Theorem silly2a : forall (n m : nat),
     (n,n) = (m,m)  ->
     (forall (q r : nat), (q,q) = (r,r) -> [q] = [r]) ->
     [n] = [m].
Proof.
  intros n m eq1 eq2.
  apply eq2. apply eq1.  Qed.

(** **** Exercise: 2 stars, optional (silly_ex)  *)
(** Complete the following proof without using [simpl]. *)

Theorem silly_ex : 
     (forall n, evenb n = true -> oddb (S n) = true) ->
     evenb 3 = true ->
     oddb 4 = true.
Proof.
  (* FILL IN HERE *) Admitted.
(** [] *)

(** To use the [apply] tactic, the (conclusion of the) fact
    being applied must match the goal _exactly_ -- for example, [apply]
    will not work if the left and right sides of the equality are
    swapped. *)

Theorem silly3_firsttry : forall (n : nat),
     true = beq_nat n 5  ->
     beq_nat (S (S n)) 7 = true.
Proof.
  intros n H.
  simpl.
  (* Here we cannot use [apply] directly *)
Abort.

(** In this case we can use the [symmetry] tactic, which switches the
    left and right sides of an equality in the goal. *)

Theorem silly3 : forall (n : nat),
     true = beq_nat n 5  ->
     beq_nat (S (S n)) 7 = true.
Proof.
  intros n H.
  symmetry.
  simpl. (* Actually, this [simpl] is unnecessary, since 
            [apply] will perform simplification first. *)
  apply H.  Qed.         

(** **** Exercise: 3 stars (apply_exercise1)  *)
(** Hint: you can use [apply] with previously defined lemmas, not
    just hypotheses in the context.  Remember that [SearchAbout] is
    your friend. *)

Theorem rev_exercise1 : forall (l l' : list nat),
     l = rev l' ->
     l' = rev l.
Proof.
  (* FILL IN HERE *) Admitted.
(** [] *)

(** **** Exercise: 1 star, optional (apply_rewrite)  *)
(** Briefly explain the difference between the tactics [apply] and
    [rewrite].  Are there situations where both can usefully be
    applied?
  (* FILL IN HERE *)
*)
(** [] *)


(* ###################################################### *)
(** * The [apply ... with ...] Tactic *)

(** The following silly example uses two rewrites in a row to
    get from [[a,b]] to [[e,f]]. *)

Example trans_eq_example : forall (a b c d e f : nat),
     [a;b] = [c;d] ->
     [c;d] = [e;f] ->
     [a;b] = [e;f].
Proof.
  intros a b c d e f eq1 eq2. 
  rewrite -> eq1. rewrite -> eq2. reflexivity.  Qed.
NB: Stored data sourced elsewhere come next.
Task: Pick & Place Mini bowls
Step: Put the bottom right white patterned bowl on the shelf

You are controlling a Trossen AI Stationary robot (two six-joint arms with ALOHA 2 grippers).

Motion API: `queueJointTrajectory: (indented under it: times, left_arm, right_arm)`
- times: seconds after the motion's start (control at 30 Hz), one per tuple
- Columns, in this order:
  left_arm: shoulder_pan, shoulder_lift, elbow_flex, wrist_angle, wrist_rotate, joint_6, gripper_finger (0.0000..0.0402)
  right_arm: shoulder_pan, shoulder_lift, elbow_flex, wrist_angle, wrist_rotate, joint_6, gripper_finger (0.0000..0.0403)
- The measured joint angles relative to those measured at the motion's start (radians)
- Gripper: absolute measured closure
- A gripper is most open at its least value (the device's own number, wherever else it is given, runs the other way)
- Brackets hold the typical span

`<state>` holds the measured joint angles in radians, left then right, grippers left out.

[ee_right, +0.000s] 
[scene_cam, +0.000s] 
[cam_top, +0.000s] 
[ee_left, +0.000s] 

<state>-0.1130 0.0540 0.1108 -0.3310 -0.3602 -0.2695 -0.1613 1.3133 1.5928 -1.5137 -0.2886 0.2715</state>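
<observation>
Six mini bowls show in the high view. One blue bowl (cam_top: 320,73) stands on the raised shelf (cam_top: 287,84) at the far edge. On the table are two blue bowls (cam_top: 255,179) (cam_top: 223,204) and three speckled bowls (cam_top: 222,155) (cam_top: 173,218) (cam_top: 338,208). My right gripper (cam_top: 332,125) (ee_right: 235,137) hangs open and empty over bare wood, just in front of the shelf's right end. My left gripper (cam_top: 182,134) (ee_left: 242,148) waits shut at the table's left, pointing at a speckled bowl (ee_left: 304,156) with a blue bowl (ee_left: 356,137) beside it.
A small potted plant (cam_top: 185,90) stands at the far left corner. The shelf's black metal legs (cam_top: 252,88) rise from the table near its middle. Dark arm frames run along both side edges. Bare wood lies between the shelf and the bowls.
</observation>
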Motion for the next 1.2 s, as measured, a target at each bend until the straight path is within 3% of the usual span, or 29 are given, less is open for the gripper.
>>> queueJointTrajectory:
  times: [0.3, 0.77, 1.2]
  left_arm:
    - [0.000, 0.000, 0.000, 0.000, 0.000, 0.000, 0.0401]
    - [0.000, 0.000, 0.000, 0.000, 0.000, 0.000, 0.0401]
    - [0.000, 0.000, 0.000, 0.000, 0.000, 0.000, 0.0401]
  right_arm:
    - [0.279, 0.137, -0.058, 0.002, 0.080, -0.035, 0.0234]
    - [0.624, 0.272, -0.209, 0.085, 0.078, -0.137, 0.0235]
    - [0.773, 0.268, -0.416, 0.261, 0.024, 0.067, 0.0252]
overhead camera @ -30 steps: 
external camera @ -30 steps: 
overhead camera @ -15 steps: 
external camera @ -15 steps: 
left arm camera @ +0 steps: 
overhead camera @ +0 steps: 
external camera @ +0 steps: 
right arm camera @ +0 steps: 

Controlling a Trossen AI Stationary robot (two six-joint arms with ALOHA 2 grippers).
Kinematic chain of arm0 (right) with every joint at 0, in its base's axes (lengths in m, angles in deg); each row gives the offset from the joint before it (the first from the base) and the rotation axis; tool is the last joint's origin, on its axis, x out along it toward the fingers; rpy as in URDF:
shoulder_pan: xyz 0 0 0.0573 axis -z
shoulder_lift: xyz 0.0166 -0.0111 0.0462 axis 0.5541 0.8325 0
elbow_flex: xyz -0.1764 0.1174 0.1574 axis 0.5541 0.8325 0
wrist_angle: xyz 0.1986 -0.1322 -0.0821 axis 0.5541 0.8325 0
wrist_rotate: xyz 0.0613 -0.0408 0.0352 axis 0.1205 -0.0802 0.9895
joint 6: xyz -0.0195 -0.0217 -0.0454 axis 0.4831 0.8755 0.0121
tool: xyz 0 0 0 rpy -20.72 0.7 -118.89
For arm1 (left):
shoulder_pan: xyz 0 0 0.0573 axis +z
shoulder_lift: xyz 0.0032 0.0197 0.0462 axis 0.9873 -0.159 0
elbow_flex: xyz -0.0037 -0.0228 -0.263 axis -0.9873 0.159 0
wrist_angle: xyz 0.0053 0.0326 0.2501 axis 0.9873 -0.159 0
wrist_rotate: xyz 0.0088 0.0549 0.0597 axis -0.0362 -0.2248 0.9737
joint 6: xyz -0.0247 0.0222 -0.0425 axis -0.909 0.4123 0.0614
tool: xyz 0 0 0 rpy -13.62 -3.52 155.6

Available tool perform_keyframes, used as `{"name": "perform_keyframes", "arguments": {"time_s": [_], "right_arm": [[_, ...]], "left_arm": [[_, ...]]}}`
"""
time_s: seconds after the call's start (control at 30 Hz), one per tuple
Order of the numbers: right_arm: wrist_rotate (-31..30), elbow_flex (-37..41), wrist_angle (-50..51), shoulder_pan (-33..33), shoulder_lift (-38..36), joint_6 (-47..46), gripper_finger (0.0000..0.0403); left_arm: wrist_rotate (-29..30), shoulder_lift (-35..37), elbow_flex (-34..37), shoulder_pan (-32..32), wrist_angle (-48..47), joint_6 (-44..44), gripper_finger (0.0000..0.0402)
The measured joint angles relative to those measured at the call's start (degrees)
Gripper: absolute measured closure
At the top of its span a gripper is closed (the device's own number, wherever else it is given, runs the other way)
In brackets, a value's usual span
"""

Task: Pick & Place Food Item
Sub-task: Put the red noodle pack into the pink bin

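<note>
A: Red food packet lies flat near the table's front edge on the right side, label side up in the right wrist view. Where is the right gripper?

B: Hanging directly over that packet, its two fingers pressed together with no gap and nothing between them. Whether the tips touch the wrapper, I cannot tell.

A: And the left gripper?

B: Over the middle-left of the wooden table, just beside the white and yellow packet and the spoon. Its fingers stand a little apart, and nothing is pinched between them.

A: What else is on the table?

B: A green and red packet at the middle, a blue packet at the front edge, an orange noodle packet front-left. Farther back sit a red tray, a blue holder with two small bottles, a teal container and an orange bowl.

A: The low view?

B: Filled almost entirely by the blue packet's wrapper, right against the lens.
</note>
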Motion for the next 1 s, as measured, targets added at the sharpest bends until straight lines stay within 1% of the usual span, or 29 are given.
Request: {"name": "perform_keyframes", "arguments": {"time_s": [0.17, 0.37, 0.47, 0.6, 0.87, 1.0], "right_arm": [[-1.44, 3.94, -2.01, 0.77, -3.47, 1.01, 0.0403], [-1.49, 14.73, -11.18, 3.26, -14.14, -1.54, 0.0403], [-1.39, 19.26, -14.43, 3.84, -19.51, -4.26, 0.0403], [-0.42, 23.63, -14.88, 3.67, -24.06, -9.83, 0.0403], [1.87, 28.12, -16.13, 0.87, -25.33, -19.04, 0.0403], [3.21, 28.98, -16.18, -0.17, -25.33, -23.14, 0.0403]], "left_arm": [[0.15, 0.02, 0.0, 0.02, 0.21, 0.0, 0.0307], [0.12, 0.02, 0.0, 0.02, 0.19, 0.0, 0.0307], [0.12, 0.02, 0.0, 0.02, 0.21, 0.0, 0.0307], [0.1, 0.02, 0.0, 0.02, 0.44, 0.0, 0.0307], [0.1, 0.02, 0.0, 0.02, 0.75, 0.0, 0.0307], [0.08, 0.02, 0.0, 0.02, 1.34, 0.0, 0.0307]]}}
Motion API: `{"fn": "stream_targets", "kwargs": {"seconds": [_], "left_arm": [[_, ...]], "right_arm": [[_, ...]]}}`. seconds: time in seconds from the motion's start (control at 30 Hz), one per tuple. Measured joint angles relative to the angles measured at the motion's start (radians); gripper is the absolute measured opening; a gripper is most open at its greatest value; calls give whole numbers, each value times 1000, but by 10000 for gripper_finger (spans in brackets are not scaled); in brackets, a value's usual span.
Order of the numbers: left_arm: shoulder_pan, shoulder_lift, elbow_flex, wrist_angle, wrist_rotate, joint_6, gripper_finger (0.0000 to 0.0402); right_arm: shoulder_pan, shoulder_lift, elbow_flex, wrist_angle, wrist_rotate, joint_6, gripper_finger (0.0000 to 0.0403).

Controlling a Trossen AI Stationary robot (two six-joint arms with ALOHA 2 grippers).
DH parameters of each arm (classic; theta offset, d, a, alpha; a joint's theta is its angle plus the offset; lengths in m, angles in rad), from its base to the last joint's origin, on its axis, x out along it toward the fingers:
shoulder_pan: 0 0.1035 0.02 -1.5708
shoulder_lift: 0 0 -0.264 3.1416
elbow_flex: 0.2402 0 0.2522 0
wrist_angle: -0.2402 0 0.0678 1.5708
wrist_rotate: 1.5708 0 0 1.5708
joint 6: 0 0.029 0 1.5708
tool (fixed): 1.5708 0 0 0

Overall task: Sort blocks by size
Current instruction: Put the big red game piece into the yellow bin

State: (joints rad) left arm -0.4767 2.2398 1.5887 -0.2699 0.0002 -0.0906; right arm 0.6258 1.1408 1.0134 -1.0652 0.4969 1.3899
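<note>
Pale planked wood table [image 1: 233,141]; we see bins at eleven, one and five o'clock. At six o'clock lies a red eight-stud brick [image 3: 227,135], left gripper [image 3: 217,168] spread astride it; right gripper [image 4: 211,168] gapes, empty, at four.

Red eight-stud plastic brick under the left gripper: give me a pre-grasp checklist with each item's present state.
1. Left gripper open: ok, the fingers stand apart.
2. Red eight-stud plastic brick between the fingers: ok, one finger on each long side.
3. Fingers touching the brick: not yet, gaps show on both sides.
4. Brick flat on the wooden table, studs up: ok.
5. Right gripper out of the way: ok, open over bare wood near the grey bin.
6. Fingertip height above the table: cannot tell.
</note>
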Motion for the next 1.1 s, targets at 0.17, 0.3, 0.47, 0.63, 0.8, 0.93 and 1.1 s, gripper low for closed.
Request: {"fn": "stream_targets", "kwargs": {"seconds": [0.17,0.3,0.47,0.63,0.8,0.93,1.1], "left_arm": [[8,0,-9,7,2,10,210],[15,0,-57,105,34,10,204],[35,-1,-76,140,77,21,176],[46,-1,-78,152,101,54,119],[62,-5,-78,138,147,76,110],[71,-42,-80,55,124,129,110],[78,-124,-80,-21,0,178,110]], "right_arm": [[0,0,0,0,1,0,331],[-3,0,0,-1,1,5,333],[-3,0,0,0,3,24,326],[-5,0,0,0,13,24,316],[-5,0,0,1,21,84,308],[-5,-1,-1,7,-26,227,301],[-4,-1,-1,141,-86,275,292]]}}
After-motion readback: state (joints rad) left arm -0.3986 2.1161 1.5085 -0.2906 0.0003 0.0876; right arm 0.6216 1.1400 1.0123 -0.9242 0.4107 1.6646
(** Since this is a common pattern, we might
    abstract it out as a lemma recording once and for all
    the fact that equality is transitive. *)

Theorem trans_eq : forall (X:Type) (n m o : X),
  n = m -> m = o -> n = o.
Proof.
  intros X n m o eq1 eq2. rewrite -> eq1. rewrite -> eq2. 
  reflexivity.  Qed.

(** Now, we should be able to use [trans_eq] to
    prove the above example.  However, to do this we need
    a slight refinement of the [apply] tactic. *)

Example trans_eq_example' : forall (a b c d e f : nat),
     [a;b] = [c;d] ->
     [c;d] = [e;f] ->
     [a;b] = [e;f].
Proof.
  intros a b c d e f eq1 eq2. 
  (* If we simply tell Coq [apply trans_eq] at this point,
     it can tell (by matching the goal against the
     conclusion of the lemma) that it should instantiate [X]
     with [[nat]], [n] with [[a,b]], and [o] with [[e,f]].
     However, the matching process doesn't determine an
     instantiation for [m]: we have to supply one explicitly
     by adding [with (m:=[c,d])] to the invocation of
     [apply]. *)
  apply trans_eq with (m:=[c;d]). apply eq1. apply eq2.   Qed.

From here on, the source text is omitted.